Feeling overwhelmed and buried under a mountain of responsibilities, clutter and thoughts can be paralyzing. In this blog post, I’ll explore a practical step-by-step approach to help you regain control of your life and start getting organized.
These techniques are designed to clear your mind, prioritize your tasks, and encourage you to take small, manageable steps towards your goals.
First Step: Braindump Session
- Take a pen and a piece of paper. It’s time to tame the chaos that’s been swirling around in your head. Write down every task, thought, or concern, whether it’s a work-or family-related job, a household project, financial issues that needs to be addressed, dreams, goals, plans. Anything that comes up. This is your mental decluttering session, so there’s no need to be neat.
- You can either create a mind map with thoughts branching off in various directions or simply make a list. The key is to get everything out of your mind and onto the page, relieving the mental burden.
Second Step: Organize and Prioritize Your Thoughts
- Take a moment to review your extensive list. For the next step you can use coloured markers or highlighters if you want, but it’s not necessary.
- Use your favourite colour to circle all the tasks that need to get done as soon as possible. Everything that would make a huge difference if you could tick it off your list. These are the things we will look at first and getting them done will give you momentum to tackle more and more on your list.
Third Step: Create a Priority List
- Write out your most important tasks on a new piece of paper. Now, take a closer look at each one.
- Are there quick, two-minute tasks on your list? If so, take a moment to complete them immediately. These small wins build your confidence and momentum.
- Are they bigger tasks that feel overwhelming to you? Break them down into smaller steps. Break them down as much as you need to until you feel like you can get started with one.
Fourth Step: Take Baby Steps
- Never underestimate the power of tiny tiny mini steps. As long as you feel any resistance to getting started on your task, ask yourself: Is there anything else I could do to make it easier, shorter, simpler? For example, could I set a 2 minute timer and work on my task? Could I create one first little step towards my goal?
- Say, your living space is a complete mess with clothes, toys, books, socks thrown everywhere, and you know it would make such a difference to have this area nice and clear but you want to crawl into a hole when you even look at it. What could be one tiny first step that you could do here to start getting organized?
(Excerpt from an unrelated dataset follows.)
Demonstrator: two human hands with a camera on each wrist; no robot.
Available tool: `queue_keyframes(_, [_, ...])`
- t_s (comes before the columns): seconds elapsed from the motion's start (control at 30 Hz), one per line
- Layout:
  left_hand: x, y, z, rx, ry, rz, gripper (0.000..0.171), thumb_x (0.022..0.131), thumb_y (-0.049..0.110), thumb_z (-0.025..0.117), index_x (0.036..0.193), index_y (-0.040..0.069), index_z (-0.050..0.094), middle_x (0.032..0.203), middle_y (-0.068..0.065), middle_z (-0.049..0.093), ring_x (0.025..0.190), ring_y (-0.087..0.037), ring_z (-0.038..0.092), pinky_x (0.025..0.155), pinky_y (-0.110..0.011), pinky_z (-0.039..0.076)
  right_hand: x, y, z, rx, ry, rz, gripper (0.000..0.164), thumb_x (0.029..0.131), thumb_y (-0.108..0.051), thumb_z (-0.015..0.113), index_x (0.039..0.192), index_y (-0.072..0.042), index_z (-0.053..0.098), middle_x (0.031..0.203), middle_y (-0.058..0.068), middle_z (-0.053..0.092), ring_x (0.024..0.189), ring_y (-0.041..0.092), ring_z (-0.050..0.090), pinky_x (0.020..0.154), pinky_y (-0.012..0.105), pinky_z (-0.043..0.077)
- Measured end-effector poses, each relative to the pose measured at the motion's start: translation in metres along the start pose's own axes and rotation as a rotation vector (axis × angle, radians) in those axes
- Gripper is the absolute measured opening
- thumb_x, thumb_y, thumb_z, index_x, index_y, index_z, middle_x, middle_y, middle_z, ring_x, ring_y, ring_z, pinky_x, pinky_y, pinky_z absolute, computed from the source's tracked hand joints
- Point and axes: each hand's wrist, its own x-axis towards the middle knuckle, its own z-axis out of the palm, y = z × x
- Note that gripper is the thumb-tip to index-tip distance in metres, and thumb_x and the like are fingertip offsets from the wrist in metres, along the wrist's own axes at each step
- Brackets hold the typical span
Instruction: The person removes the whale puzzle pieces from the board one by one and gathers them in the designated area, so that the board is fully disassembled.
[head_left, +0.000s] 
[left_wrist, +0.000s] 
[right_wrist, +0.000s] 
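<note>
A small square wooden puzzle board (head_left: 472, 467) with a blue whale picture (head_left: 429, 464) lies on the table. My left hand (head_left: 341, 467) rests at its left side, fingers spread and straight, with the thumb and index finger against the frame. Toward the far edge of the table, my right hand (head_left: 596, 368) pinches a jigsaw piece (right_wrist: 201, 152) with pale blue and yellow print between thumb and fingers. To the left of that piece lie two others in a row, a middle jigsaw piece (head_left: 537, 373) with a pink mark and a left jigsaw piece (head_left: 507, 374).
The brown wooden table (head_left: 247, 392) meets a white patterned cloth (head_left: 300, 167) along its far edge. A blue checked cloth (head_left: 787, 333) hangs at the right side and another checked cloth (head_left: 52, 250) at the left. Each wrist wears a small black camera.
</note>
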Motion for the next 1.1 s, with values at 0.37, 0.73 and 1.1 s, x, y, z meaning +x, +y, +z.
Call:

- Here are some ideas: Set a timer for 5 minutes and begin in one corner of the room. See how much you can get done in this time frame and if it gives you momentum to keep going. Or set yourself a simple goal like picking up all the clothes and nothing else. That’s something that works well with children too. If you give them a clear easy task like “find all the books and bring them to the shelf” it’s much better than a general task like”clean up your room”. Finding and gathering all the items of one category is a bit like a treasure hunt and much more fun.
If it helps you to start getting organized you could have a braindump session at the beginning of every month.
Then you use what came up during the brain dump to create a list of goals for the month ahead.